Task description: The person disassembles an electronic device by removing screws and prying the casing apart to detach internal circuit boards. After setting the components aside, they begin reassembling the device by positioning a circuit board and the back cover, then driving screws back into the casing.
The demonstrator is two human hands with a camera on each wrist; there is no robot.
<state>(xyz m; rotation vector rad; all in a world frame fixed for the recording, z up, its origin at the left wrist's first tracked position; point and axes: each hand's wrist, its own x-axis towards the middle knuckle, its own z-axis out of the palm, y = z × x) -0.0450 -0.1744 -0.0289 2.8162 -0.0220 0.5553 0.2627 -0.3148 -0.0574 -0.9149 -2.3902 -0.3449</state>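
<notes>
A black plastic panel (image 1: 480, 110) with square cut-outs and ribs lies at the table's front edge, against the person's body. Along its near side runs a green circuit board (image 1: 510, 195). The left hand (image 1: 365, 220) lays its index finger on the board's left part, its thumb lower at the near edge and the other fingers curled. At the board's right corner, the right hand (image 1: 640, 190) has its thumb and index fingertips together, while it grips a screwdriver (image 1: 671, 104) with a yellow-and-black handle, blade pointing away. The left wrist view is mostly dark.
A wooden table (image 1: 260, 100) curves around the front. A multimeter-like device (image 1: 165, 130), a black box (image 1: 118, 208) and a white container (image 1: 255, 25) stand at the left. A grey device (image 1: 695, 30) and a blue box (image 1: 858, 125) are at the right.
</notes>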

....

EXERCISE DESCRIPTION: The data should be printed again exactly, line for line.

TASK ANSWER:
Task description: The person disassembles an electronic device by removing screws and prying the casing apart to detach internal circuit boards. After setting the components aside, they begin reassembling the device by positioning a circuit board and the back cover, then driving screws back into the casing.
The demonstrator is two human hands with a camera on each wrist; there is no robot.
<state>(xyz m; rotation vector rad; all in a world frame fixed for the recording, z up, its origin at the left wrist's first tracked position; point and axes: each hand's wrist, its own x-axis towards the middle knuckle, its own z-axis out of the palm, y = z × x) -0.0450 -0.1744 -0.0289 2.8162 -0.0220 0.5553 0.2627 -0.3148 -0.0574 -0.9149 -2.3902 -0.3449</state>
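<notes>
A black plastic panel (image 1: 480, 110) with square cut-outs and ribs lies at the table's front edge, against the person's body. Along its near side runs a green circuit board (image 1: 510, 195). The left hand (image 1: 365, 220) lays its index finger on the board's left part, its thumb lower at the near edge and the other fingers curled. At the board's right corner, the right hand (image 1: 640, 190) has its thumb and index fingertips together, while it grips a screwdriver (image 1: 671, 104) with a yellow-and-black handle, blade pointing away. The left wrist view is mostly dark.
A wooden table (image 1: 260, 100) curves around the front. A multimeter-like device (image 1: 165, 130), a black box (image 1: 118, 208) and a white container (image 1: 255, 25) stand at the left. A grey device (image 1: 695, 30) and a blue box (image 1: 858, 125) are at the right.
</notes>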

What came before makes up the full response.